Given material section start
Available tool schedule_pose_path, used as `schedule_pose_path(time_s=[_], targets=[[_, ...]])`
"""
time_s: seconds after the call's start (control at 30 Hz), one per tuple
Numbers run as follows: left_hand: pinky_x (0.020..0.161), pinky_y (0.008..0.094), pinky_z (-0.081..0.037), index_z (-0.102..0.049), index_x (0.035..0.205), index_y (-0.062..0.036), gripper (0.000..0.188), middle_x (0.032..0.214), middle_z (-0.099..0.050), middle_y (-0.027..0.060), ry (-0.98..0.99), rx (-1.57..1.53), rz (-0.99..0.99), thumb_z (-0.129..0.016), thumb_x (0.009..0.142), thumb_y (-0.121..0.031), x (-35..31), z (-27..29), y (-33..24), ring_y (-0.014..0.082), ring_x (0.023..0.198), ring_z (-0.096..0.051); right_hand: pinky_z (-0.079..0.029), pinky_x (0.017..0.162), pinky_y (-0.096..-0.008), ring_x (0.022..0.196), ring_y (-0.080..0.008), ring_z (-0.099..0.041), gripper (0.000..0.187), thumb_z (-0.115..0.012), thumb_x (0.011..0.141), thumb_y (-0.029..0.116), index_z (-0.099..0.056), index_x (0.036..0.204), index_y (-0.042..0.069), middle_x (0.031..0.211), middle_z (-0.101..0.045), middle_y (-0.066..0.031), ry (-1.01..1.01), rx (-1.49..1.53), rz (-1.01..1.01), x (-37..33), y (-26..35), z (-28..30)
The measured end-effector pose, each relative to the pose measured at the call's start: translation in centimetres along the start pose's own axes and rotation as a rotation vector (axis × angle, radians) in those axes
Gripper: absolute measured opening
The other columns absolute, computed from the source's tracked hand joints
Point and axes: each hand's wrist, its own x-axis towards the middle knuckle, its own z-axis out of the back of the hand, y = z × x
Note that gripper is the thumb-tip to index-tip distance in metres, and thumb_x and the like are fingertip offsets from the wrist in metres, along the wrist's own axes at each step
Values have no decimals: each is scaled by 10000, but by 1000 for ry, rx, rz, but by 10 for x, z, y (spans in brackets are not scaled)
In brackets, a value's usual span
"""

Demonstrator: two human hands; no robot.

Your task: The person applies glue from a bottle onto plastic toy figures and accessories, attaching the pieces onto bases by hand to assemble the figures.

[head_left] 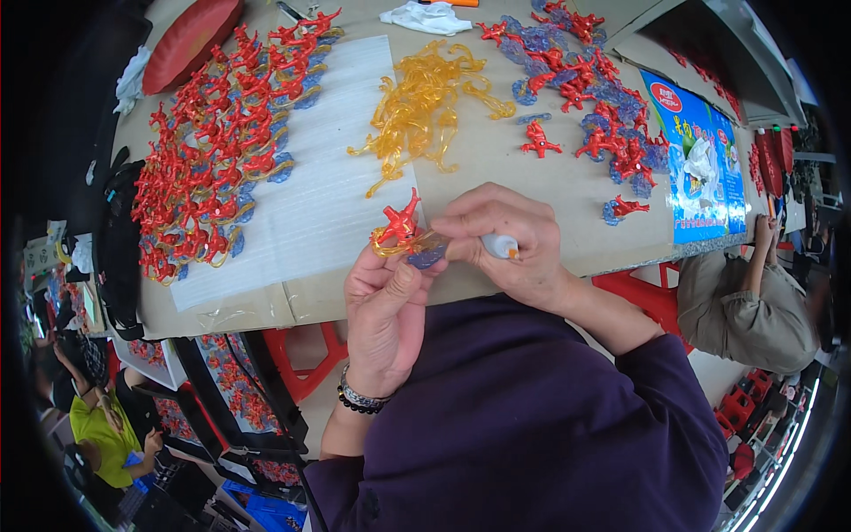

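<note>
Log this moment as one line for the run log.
left hand: holds red figure with amber and blue pieces | right hand: holds small white bottle at it | table: amber pile

Red star-limbed plastic figure point(401, 220), amber translucent loop and blue glittery base beneath it, in left hand point(383, 306). White small bottle with orange tip point(502, 246) in right hand point(510, 239). Black-and-silver beaded bracelet point(359, 401) on left wrist. Dark purple sleeves. Amber translucent plastic pieces heap point(424, 102). Red-amber-blue assembled figures cluster point(222, 133) far left. Red-on-blue figures group point(589, 89) far right. White ribbed foam sheet point(310, 186). Tan cardboard tabletop point(496, 160). Blue printed card with red oval and yellow lettering point(696, 160). Red oval cushion point(191, 40).
</note>
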Motion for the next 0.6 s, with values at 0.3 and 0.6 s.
schedule_pose_path(time_s=[0.3,0.6], targets=[[986,356,-443,-565,1253,-14,351,1241,-613,81,41,-146,75,-638,922,-105,1,9,9,180,1135,-571,-539,613,-304,736,-245,-661,353,-802,660,-28,-687,994,-28,875,-675,-141,-100,-154,289,-6,-12,-6],[943,343,-438,-585,1224,-10,299,1222,-624,92,30,62,-46,-590,962,-156,-3,3,7,173,1075,-579,-508,542,-294,653,-229,-641,306,-791,692,-25,-680,977,-41,838,-662,-141,-107,-222,494,-5,-16,-5]])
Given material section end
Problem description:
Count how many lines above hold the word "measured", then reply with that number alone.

Exercise answer:
2